Here is Littlewood's recollection of a subsequent conversation with Pask (Littlewood 2001, 761): "I told him about two Red Indians taking their morning coffee in the Reservation Cafe and discussing last night's film. 'I thought we were going to win till that last reel,' said one. 'It would be fun,' I said, 'if the Red Indians did win for a change.' This caused a spark. He knew that I worked with inventive clowns. 'We could have a set of different endings,' he said. 'At least eight and the audience could decide which they wanted,' 'How?' 'By pressing a button attached to their seat, quite simple.' " The upshot of this conversation was a thirty-page 1964 document entitled "Proposals for a Cybernetic Theatre," written by Pask on behalf of Theatre Workshop and System Research.
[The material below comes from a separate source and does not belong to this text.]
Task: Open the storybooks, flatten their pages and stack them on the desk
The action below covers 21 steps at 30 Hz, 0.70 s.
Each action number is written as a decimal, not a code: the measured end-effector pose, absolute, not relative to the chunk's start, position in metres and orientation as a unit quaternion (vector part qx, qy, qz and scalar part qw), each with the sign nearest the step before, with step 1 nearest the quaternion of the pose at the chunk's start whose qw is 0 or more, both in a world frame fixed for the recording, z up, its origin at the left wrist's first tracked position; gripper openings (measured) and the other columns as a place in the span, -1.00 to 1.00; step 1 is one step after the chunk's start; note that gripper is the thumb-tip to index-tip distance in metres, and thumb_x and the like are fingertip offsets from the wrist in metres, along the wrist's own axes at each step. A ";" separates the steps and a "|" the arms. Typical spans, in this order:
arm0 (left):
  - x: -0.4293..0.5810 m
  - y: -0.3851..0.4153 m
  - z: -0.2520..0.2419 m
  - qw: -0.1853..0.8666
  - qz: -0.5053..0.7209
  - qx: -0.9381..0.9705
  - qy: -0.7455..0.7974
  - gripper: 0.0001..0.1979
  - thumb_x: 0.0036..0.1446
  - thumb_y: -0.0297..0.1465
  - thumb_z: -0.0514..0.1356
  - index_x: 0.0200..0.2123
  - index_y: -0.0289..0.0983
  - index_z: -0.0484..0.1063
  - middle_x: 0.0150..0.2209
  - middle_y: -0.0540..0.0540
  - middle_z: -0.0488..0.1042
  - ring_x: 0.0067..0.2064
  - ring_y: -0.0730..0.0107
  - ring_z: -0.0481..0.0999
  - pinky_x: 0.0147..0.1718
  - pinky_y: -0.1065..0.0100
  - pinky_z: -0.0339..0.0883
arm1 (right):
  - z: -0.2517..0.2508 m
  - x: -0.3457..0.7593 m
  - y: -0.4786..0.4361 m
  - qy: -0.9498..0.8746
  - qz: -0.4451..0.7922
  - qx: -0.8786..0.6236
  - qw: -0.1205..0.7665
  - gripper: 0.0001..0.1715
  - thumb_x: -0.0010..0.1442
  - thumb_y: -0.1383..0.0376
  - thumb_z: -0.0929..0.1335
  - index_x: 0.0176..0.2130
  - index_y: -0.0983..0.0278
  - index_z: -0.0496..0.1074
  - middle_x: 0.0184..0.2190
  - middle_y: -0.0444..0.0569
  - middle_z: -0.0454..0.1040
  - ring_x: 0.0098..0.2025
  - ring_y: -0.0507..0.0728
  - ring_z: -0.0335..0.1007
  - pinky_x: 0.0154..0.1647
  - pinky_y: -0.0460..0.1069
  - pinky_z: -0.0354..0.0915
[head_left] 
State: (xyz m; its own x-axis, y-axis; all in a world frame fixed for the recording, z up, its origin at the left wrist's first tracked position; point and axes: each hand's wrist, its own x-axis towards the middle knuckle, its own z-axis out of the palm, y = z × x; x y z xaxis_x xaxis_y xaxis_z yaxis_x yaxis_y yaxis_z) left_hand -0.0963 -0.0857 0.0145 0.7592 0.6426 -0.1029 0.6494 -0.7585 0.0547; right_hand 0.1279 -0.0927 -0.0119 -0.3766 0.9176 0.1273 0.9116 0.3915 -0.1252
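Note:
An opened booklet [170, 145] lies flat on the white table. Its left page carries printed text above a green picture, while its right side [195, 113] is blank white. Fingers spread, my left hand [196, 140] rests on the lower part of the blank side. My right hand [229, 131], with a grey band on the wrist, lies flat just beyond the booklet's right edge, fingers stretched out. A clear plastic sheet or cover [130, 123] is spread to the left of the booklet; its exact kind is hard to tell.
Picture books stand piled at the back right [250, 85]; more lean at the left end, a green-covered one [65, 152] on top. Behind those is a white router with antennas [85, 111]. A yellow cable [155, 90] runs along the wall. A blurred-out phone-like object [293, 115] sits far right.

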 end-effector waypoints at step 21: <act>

In it Pask describes in considerable detail how audience and actors could be coupled together via feedback loops in determining the substance of any specific performance. Pask's basic idea here was that of a new kind of play, which would retain certain set-piece structural elements, specified in advance, but which would include alternative routes of plot development between the set pieces in an entailment-mesh-like structure, including the possibility that the trajectories might redefine the significance of the fixed elements.34 During the performance, members of the audience could signal their identification with one or another of the principal actors (designated Aand Bin fig. 7.14). At specified branchpoints, the audience could also use levers to advocate different choices of action for their chosen character, drawing upon both their understanding of how the play had developed thus far and also upon "metainformation" on their character's thinking at this point, developed in rehearsal and provided in real time by "interpreters" (alpha and beta in fig. 7.14) via headphones or earpieces. The interpreters in turn would then use hand signals, or perhaps radio, to let the actors know their supporters' inclinations, and the play would proceed accordingly. Depending on how the play developed from these branch points, the audience was free to change identifications with actors, to make further plot decisions, and so on.